**REQUIRED WORK**
When a record contains an image, skip the image and retype the rest of that record exactly.

Records from a dataset
══════════════════════════════

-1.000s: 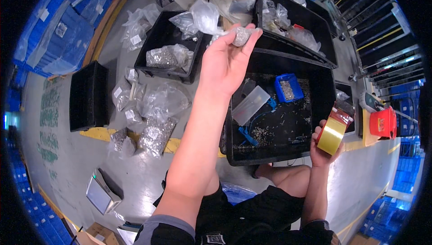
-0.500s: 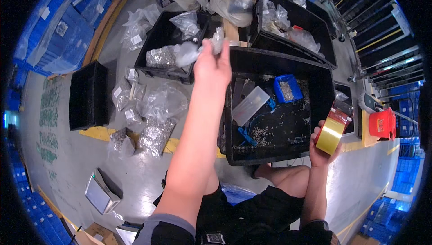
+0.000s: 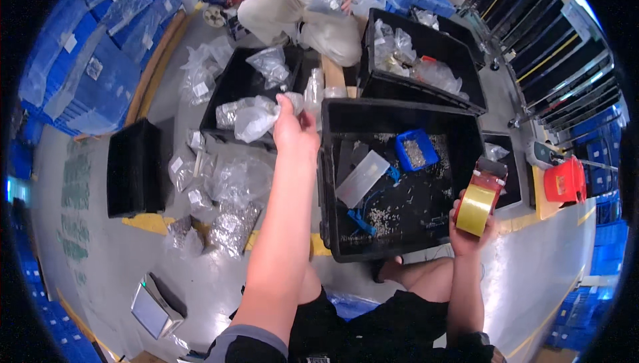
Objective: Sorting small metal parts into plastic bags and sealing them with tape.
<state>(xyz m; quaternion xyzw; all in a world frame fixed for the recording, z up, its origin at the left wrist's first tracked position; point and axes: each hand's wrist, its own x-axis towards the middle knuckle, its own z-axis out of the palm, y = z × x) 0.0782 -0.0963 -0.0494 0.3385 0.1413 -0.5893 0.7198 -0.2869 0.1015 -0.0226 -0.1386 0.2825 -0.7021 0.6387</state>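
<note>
My left hand (image 3: 294, 126) reaches forward over the black crate (image 3: 212, 106) at the left, its fingers closed on the gathered end of a clear plastic bag (image 3: 255, 121). Against this bag, inside the crate, lies another bag of small metallic parts (image 3: 227, 115). My right hand (image 3: 471, 236) grips a red tape dispenser (image 3: 489, 180) with a wide roll of yellowish tape, at the right front corner of a large black bin (image 3: 426, 226). Inside that bin are a small blue tray (image 3: 417, 150) of small parts, a translucent plastic box (image 3: 363, 178), blue strips and scattered small pieces.
Several filled bags (image 3: 233, 226) lie on the floor at left, near an upright black crate (image 3: 136, 170) and a scale (image 3: 156, 310). Another person (image 3: 326, 10) sits opposite, handling a bag. A black bin of bags (image 3: 426, 83) stands far right; a red container (image 3: 564, 180) is at right.
The view has tilted up, so the scene sits lower. My left hand has moved slightly left with the plastic bag. My right hand still holds the tape dispenser.
</note>
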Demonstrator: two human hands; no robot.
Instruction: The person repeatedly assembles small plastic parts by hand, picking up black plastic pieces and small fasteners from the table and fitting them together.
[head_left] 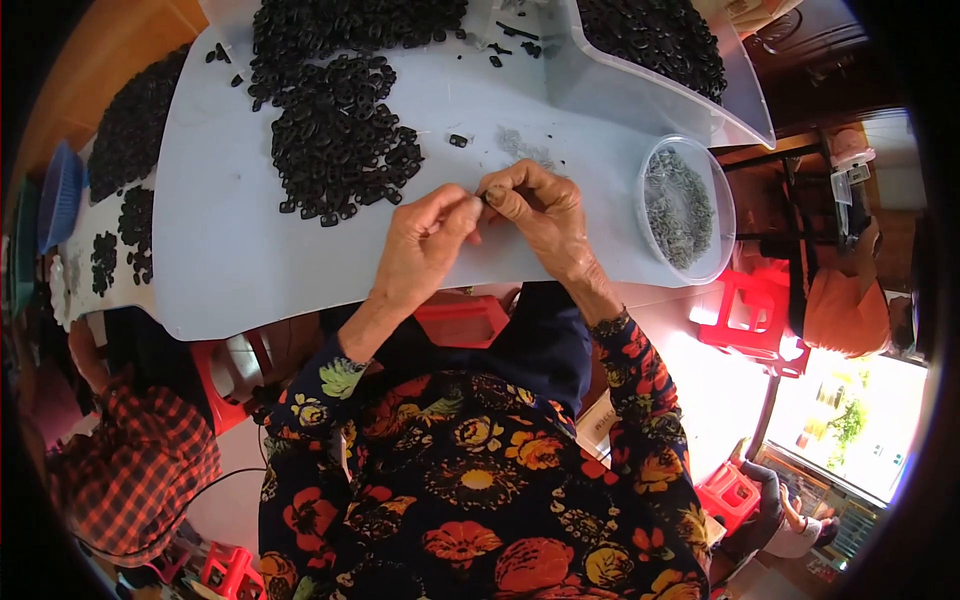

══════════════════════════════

**YOUR RESPONSE**
-1.000s: 
-0.500s: 
+0.000s: 
Objective: Sorting small metal parts into plastic bags and sealing them with tape.
<state>(xyz m; quaternion xyzw; all in a world frame fixed for the recording, z up, its origin at the left wrist's first tracked position; point and axes: each hand's wrist, its own x-axis towards the middle knuckle, its own z-axis out of the palm, y = z × x) 0.0782 -0.0963 -0.0494 0.3385 0.1413 -0.5893 0.7198 -0.2869 0.1015 -0.0226 -0.1386 0.2825 -0.7021 0.6387</state>
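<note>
My left hand (image 3: 294, 126) reaches forward over the black crate (image 3: 212, 106) at the left, its fingers closed on the gathered end of a clear plastic bag (image 3: 255, 121). Against this bag, inside the crate, lies another bag of small metallic parts (image 3: 227, 115). My right hand (image 3: 471, 236) grips a red tape dispenser (image 3: 489, 180) with a wide roll of yellowish tape, at the right front corner of a large black bin (image 3: 426, 226). Inside that bin are a small blue tray (image 3: 417, 150) of small parts, a translucent plastic box (image 3: 363, 178), blue strips and scattered small pieces.
Several filled bags (image 3: 233, 226) lie on the floor at left, near an upright black crate (image 3: 136, 170) and a scale (image 3: 156, 310). Another person (image 3: 326, 10) sits opposite, handling a bag. A black bin of bags (image 3: 426, 83) stands far right; a red container (image 3: 564, 180) is at right.
The view has tilted up, so the scene sits lower. My left hand has moved slightly left with the plastic bag. My right hand still holds the tape dispenser.
</note>
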Demonstrator: two human hands; no robot.
Instruction: The person repeatedly assembles small plastic parts by hand, picking up black plastic pieces and small fasteners from the table and fitting them together.
[head_left] 

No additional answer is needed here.